A discussion of Progressive Web Apps, compared with native apps

Modern web development has come a long way since the early days of basic HTML, CSS, and JavaScript sites. More recently, the focus has shifted away from being exclusively on web browsers to native mobile apps built for iOS and Android devices. Native apps bring a lot of functionality that traditional websites were not able to offer, such as a more immersive user experience and seamless offline usage.

Most large online business now offer customers a native web app experience, for a broad range of activities from online banking, to food delivery and other e-commerce sites, to social media, to government services.

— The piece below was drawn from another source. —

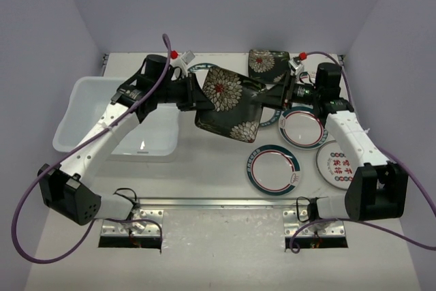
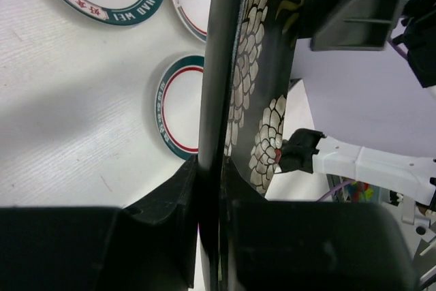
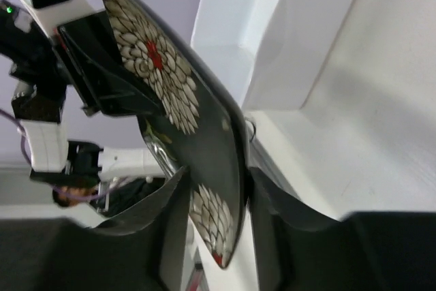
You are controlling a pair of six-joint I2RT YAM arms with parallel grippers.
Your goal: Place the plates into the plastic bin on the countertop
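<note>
A square black plate [image 1: 228, 103] with white flowers hangs tilted in the air over the countertop [image 1: 204, 168], between both arms. My left gripper [image 1: 197, 100] is shut on its left edge, seen edge-on in the left wrist view [image 2: 214, 66] between the gripper's [image 2: 210, 168] jaws. My right gripper [image 1: 267, 99] is shut on its right edge; the plate [image 3: 184, 100] sits between the gripper's [image 3: 214, 189] jaws. The white plastic bin [image 1: 82, 110] stands at the left and holds no plate; it also shows in the right wrist view [image 3: 272, 32].
A second square black plate [image 1: 267, 65] lies at the back. Round white plates lie at the right [image 1: 301, 127], [image 1: 273, 169], [image 1: 335, 161]; another [image 1: 197, 68] peeks out behind the left arm. A metal rail [image 1: 218, 202] runs along the near edge.
</note>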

The near ubiquity of such apps has given rise to the expression "I bet there's an app for that!".

As the state of web technology has continued to improve over time, the need for web apps that can function in a similar manner to such native apps has increased - finally giving rise to “progressive web applications” (or PWAs).

What Exactly is a Progressive Web App?

As mentioned, a PWA is an application built with web technologies stacks, i.e. using HTML, CSS, and JavaScript. However, these apps contain innovations that enable them to function and feel more like a native app.

Some of the major improvements include push notifications and ability to use the apps offline. PWAs also leverage the power of modern APIs to asynchronously deliver content in real time, without having to constantly reload pages from the web server. PWA frameworks typically come with a wide range of open-source community plugins and options that make development much easier and faster (not having to be built from scratch). PWAs are also downloadable, and can be installed on devices much like a native app (albeit with some limitations).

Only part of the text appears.